Maa’s Diner in Webster is a classic-style diner mainly known for its plate-sized pancakes, but patrons at the New York establishment demonstrated that generosity is not dead. In a series of events seemingly out of a children’s storybook, a long pay-it-forward chain was started the day after Christmas. 13WMAZ‘s website reported on the beginning of the story.
“On Saturday, Patricia Rabetoy was working as a waitress at Maa’s Diner in Webster, N.Y. Her shift started at 7:30 a.m. with a mother and daughter eating breakfast. While they were eating, an unknown man walked to the cash register and paid for the mother and daughter’s meal.”
Rabetoy had been working as a waitress at the diner for the past two years and witnessed the events firsthand. When the mother, Danielle Short, and her daughter, Gianna, went to the register to pay the bill, Rabetoy informed them an anonymous person had already paid for their breakfast.
“Oh my God, that’s so awesome,” Short was quoted as saying. “Well, I think I need to do the same.”
They picked out another couple from the restaurant and paid for their breakfast, as well. Short was quoted by 13WHAM ABC Rochester about how being the lucky recipient made her feel.
“It felt good. You go up and [someone’s] paid for your meal. It was a nice feeling,” Short said. “We just had a morning after Christmas breakfast, and just decided to come in. It just shows that people are in the giving spirit.”
This simple gesture repeated itself for the next six hours straight. Customers continued paying each other’s tabs for Rabetoy’s entire shift, which started at 7:30 a.m. and concluded at 1:15 p.m. By the end of her shift, the customers at Maa’s had “paid it forward” 23 times in a row.

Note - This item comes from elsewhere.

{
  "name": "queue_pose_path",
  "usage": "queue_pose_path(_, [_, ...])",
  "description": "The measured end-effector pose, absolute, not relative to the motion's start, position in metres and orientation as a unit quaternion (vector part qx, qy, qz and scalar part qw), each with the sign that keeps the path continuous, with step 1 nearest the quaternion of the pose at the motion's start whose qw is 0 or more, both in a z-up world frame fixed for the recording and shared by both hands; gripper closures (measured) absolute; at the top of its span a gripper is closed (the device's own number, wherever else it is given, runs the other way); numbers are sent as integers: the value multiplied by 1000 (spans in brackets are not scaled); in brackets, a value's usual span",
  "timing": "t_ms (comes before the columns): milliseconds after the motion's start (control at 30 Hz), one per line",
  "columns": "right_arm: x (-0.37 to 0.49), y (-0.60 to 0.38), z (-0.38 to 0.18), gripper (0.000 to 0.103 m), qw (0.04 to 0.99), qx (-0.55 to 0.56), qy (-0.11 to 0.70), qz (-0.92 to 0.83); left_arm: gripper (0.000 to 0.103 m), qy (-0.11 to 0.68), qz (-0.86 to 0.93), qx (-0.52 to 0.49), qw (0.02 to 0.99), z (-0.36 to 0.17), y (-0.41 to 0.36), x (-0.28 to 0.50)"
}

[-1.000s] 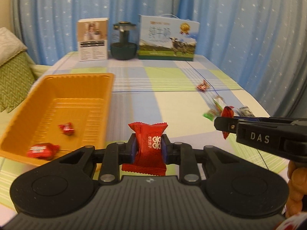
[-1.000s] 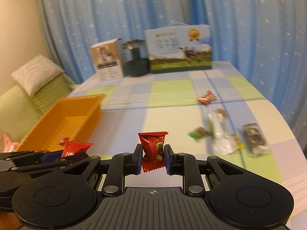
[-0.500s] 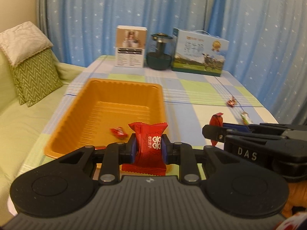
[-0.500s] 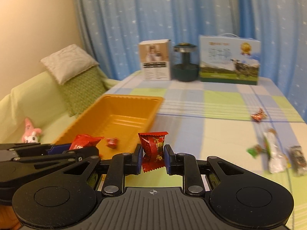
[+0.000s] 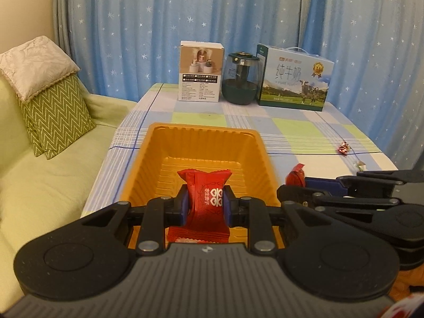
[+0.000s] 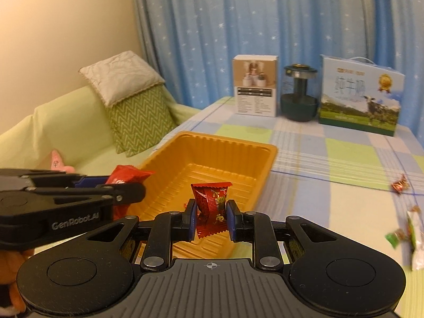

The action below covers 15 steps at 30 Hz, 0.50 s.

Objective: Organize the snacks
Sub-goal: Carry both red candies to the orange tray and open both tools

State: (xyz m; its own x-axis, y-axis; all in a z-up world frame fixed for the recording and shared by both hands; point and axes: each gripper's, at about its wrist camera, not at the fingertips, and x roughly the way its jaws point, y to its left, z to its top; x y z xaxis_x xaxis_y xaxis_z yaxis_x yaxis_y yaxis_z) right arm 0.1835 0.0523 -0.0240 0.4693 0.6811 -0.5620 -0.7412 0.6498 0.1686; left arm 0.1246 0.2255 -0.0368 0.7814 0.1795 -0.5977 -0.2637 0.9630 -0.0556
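My left gripper (image 5: 206, 206) is shut on a red snack packet (image 5: 205, 201) with white characters, held above the near end of the orange tray (image 5: 201, 137). My right gripper (image 6: 211, 218) is shut on a dark red candy packet (image 6: 212, 206), over the tray's (image 6: 267, 156) near right corner. The right gripper also shows at the right of the left wrist view (image 5: 296, 182); the left gripper (image 6: 127, 182) shows at the left of the right wrist view. Loose snacks lie on the checked tablecloth: a red candy (image 6: 400, 184), a green one (image 6: 394, 237) and a white packet (image 6: 417, 241).
A white box (image 5: 200, 75), a dark green jar (image 5: 240, 82) and a milk carton box (image 5: 294, 82) stand along the table's far edge before blue curtains. A green sofa with cushions (image 5: 50, 111) lies left of the table. A red candy (image 5: 343, 148) lies at the right.
Both grippers have swung left with their packets, from beside the tray to over its near end. The loose snacks have slid to the right of view.
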Motion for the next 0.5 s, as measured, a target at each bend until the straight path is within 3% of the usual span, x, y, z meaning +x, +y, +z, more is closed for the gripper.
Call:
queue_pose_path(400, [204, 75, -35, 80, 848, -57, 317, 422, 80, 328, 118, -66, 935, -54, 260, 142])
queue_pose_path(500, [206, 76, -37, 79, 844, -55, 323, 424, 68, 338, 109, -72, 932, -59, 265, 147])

“The amazing part was every person who had their breakfast paid for reciprocated. At the end of the day, 23 people had participated, very willingly,” Rabetoy further said to ABC. “It just got to be so much fun just to see: oh, I’ll take their check, and I’ll take their check.”
Rabetoy stressed that everyone who participated did so willingly. Customers in the pay-it-forward chain also randomly picked out people and tables to pay their bills, no matter how many people were at the table in question or how sizable the bill was. Ashlee Grann, who also works at the diner, noted to 13WMAZ that customers did not even ask how high the bills were before paying, adding that while some were rather low in price, others were as high as $50.
“Two-person tables were paying for four-person tables,” Grann said. “I was not expecting it to go up that high. They didn’t care how much it was. They weren’t even asking.”
There was no consistent pattern in the patrons chosen, either: some were regulars while others were new. The staff of the diner eventually started saying a “secret Santa” had paid for each patron’s meal at Rabetoy’s suggestion. Rabetoy was quoted by ABC as saying she had never experienced such generosity in her entire working career.
“I’ve been a waitress for 40 years and that was by far the best shift I’ve ever waitressed.”
This is not the first time such spontaneous acts of kindness have been passed on in such a consistent and inspiring manner. The Inquisitr reported a story earlier this year about a man who left a $3,000 tip on a $43.50 check in the name of paying it forward.